[WHAT TO PRODUCE]: Begin at the line containing "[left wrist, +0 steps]" in the entries below and end at the line containing "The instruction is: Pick"; transcribe that range exactly and nothing outside it.

::::

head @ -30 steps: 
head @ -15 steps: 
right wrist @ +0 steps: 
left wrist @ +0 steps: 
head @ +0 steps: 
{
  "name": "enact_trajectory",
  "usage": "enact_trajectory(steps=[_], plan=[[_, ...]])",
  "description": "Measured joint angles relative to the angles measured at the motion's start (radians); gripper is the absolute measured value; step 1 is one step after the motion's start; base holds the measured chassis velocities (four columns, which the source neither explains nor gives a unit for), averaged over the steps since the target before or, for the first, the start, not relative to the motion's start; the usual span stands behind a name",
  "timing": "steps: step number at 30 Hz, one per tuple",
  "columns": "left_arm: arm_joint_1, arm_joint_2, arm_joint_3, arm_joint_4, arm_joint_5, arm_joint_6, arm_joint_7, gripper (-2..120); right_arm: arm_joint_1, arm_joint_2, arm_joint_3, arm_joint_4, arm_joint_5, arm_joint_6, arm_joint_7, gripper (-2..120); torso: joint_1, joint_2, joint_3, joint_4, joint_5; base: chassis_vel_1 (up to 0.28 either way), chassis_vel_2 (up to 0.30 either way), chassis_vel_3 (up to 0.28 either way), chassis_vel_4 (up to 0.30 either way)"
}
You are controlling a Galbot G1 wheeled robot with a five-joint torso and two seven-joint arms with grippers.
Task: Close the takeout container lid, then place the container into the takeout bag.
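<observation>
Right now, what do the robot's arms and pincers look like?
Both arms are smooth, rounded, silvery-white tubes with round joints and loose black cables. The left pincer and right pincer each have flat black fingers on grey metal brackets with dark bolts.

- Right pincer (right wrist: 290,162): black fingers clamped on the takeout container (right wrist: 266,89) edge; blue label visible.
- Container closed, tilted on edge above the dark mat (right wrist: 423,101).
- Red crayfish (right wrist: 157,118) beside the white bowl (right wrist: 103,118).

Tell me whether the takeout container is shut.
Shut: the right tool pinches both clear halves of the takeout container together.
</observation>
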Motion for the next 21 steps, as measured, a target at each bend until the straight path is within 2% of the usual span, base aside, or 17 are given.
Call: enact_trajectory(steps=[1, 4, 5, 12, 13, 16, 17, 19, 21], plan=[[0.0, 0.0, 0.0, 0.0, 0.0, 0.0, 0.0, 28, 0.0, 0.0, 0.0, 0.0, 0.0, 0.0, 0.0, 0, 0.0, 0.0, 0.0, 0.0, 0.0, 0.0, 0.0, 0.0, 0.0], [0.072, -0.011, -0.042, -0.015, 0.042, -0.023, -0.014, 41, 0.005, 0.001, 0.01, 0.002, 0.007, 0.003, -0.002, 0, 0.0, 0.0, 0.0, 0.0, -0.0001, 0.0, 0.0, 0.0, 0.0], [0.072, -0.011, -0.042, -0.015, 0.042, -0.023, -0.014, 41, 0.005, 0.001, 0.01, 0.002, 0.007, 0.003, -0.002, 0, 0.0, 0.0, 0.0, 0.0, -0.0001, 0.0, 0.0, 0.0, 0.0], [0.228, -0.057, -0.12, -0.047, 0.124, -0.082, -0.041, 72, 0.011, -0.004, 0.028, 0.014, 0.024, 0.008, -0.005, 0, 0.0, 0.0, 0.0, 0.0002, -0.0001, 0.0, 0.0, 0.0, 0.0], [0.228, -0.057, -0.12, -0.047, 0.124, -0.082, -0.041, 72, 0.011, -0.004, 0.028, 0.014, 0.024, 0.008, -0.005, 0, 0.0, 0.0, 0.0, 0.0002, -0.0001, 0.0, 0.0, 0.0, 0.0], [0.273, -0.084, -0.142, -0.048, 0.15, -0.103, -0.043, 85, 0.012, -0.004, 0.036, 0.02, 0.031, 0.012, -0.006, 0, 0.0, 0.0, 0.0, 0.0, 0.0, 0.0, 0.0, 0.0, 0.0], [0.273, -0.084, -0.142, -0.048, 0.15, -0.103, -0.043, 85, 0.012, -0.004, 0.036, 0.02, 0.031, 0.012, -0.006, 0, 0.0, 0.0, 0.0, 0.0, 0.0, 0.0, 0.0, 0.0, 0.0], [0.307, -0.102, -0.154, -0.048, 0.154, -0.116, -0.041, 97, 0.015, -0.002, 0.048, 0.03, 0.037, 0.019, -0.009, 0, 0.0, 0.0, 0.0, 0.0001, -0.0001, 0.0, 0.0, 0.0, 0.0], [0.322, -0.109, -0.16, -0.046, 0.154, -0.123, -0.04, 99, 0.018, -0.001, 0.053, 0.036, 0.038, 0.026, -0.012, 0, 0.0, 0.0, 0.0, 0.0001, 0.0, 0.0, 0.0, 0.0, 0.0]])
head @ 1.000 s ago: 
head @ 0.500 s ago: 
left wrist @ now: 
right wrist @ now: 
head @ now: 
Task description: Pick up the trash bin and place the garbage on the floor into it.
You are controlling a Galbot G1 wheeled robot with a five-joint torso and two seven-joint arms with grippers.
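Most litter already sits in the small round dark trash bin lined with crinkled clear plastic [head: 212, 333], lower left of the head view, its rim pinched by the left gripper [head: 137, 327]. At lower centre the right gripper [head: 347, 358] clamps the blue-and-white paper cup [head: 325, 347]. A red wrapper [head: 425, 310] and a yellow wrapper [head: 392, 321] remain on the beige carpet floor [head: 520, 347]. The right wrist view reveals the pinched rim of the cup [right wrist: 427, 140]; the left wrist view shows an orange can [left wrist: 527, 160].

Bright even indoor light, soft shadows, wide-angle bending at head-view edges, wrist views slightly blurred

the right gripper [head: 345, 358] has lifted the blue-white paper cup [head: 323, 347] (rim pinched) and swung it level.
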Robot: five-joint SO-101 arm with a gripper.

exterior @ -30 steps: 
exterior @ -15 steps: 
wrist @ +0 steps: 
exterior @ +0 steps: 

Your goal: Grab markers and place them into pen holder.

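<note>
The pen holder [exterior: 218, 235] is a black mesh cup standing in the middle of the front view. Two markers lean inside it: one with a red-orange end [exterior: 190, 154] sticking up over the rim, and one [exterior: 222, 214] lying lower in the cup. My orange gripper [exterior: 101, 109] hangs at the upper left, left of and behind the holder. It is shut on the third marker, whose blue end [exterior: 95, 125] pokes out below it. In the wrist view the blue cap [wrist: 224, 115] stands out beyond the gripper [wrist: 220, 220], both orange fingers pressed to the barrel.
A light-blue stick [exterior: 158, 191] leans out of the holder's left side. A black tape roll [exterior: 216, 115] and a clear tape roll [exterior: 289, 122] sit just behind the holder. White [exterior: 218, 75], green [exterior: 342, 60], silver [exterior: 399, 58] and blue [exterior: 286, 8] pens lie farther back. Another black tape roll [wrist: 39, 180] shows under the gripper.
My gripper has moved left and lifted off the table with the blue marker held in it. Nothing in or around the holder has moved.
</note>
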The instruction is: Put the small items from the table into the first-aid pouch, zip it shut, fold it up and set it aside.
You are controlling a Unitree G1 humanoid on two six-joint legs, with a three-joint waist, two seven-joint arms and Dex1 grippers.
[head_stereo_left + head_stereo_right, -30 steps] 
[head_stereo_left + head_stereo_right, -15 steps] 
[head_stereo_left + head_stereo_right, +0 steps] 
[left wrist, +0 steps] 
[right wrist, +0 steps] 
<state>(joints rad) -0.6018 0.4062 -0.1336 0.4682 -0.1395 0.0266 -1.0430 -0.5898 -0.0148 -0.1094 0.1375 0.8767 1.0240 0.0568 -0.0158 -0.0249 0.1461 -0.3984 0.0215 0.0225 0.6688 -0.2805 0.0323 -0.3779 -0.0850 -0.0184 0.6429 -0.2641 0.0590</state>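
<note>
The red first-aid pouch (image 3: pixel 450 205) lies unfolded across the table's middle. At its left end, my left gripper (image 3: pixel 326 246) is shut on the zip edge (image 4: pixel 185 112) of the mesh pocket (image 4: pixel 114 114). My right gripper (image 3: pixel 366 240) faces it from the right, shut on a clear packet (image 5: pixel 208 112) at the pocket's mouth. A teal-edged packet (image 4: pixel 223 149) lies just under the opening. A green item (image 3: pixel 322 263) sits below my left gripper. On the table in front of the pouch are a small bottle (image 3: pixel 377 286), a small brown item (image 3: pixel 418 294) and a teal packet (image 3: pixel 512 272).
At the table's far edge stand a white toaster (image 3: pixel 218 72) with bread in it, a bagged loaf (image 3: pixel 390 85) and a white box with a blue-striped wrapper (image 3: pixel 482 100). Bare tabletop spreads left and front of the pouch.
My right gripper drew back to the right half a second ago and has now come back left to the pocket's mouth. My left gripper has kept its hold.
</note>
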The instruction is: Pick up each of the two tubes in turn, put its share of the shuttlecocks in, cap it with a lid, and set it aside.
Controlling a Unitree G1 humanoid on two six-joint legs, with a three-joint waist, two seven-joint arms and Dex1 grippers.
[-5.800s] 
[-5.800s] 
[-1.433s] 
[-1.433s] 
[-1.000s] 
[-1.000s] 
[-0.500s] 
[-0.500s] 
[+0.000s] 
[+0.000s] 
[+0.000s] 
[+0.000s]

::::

[SOLUTION TO THIS EXERCISE]:
[left wrist, +0 steps] 
[right wrist, +0 steps] 
<state>(joints rad) -0.6018 0.4062 -0.1336 0.4682 -0.1395 0.0266 -1.0430 -0.5898 -0.0148 -0.1094 0.1375 0.8767 1.0240 0.0568 -0.0158 -0.0249 0.1461 -0.3984 0.0215 0.0225 0.6688 -0.2805 0.0323 -0.3779 -0.0850 -0.0184 0.6429 -0.2641 0.0590</state>
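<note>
The red first-aid pouch (image 3: pixel 450 205) lies unfolded across the table's middle. At its left end, my left gripper (image 3: pixel 326 246) is shut on the zip edge (image 4: pixel 185 112) of the mesh pocket (image 4: pixel 114 114). My right gripper (image 3: pixel 366 240) faces it from the right, shut on a clear packet (image 5: pixel 208 112) at the pocket's mouth. A teal-edged packet (image 4: pixel 223 149) lies just under the opening. A green item (image 3: pixel 322 263) sits below my left gripper. On the table in front of the pouch are a small bottle (image 3: pixel 377 286), a small brown item (image 3: pixel 418 294) and a teal packet (image 3: pixel 512 272).
At the table's far edge stand a white toaster (image 3: pixel 218 72) with bread in it, a bagged loaf (image 3: pixel 390 85) and a white box with a blue-striped wrapper (image 3: pixel 482 100). Bare tabletop spreads left and front of the pouch.
My right gripper drew back to the right half a second ago and has now come back left to the pocket's mouth. My left gripper has kept its hold.
</note>
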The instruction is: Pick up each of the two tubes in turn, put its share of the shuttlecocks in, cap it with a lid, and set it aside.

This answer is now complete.